[[ Records supplied open ]]

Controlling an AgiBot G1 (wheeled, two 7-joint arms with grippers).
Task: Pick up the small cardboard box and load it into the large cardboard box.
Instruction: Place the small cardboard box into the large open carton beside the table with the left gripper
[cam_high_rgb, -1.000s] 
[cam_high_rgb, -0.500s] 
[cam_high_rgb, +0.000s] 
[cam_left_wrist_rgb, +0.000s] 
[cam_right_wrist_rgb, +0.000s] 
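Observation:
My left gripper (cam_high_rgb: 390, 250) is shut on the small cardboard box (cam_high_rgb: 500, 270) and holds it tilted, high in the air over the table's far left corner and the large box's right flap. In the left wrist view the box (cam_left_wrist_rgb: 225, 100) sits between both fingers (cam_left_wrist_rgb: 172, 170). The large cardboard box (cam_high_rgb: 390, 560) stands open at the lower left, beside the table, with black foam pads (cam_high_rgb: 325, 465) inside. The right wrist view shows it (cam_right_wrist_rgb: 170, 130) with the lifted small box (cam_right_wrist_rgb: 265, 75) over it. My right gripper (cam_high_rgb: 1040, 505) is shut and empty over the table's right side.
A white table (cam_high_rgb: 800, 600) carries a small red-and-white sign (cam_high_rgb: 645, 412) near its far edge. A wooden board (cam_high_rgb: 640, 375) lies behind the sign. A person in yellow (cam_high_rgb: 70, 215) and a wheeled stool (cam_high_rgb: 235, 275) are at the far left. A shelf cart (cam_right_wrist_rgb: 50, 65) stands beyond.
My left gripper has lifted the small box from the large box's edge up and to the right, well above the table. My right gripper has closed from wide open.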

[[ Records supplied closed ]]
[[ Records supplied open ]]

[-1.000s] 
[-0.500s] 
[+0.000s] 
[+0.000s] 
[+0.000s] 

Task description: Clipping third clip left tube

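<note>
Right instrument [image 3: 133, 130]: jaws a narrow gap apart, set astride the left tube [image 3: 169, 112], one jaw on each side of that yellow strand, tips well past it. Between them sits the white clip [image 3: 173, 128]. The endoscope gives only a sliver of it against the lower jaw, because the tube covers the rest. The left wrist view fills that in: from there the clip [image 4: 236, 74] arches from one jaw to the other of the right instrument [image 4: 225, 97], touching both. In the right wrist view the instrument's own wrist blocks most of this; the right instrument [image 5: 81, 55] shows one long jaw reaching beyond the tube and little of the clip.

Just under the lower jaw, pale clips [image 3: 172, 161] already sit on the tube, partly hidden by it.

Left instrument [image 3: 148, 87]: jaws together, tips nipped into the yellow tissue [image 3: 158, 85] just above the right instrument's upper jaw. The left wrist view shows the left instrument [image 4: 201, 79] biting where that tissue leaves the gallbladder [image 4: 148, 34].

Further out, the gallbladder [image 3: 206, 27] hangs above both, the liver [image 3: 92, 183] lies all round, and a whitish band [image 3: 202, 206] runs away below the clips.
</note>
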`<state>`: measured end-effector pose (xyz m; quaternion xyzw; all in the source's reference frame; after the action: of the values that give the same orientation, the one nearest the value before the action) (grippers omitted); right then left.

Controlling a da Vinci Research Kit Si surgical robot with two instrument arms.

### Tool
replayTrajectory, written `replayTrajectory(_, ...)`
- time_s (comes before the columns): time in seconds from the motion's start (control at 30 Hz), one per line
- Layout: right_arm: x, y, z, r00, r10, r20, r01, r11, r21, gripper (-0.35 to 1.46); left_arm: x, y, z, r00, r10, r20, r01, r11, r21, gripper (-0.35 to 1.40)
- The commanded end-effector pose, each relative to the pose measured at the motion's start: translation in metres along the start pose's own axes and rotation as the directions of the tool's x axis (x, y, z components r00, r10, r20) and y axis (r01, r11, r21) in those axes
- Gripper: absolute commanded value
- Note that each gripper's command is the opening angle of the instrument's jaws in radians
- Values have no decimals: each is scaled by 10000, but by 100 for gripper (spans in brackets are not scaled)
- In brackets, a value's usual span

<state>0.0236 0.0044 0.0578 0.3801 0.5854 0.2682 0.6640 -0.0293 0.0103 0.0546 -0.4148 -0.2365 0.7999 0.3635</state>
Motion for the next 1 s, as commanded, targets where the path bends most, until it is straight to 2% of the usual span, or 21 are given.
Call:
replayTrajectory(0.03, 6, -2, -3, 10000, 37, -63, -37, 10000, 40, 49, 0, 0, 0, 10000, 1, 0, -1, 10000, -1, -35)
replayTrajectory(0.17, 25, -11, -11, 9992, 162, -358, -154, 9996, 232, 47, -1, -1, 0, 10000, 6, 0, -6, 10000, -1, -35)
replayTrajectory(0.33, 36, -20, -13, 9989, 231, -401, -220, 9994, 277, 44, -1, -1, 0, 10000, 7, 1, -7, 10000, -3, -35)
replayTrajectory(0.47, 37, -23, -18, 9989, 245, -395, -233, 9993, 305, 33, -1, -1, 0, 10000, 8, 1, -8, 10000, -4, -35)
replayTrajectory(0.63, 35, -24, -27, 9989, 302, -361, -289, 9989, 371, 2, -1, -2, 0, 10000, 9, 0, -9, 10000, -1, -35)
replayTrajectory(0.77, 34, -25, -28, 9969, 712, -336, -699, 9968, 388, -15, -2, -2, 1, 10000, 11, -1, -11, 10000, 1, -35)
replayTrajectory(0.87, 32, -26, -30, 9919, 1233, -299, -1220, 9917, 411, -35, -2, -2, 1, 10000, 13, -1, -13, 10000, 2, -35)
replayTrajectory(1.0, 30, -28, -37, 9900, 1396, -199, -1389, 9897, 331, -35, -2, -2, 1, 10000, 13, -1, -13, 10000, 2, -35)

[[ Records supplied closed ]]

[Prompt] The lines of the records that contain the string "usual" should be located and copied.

[Result]
- In brackets, a value's usual span
Motion for the next 1 s, as commanded, targets where the path bends most, until it is straight to 2% of the usual span, or 21 are given.

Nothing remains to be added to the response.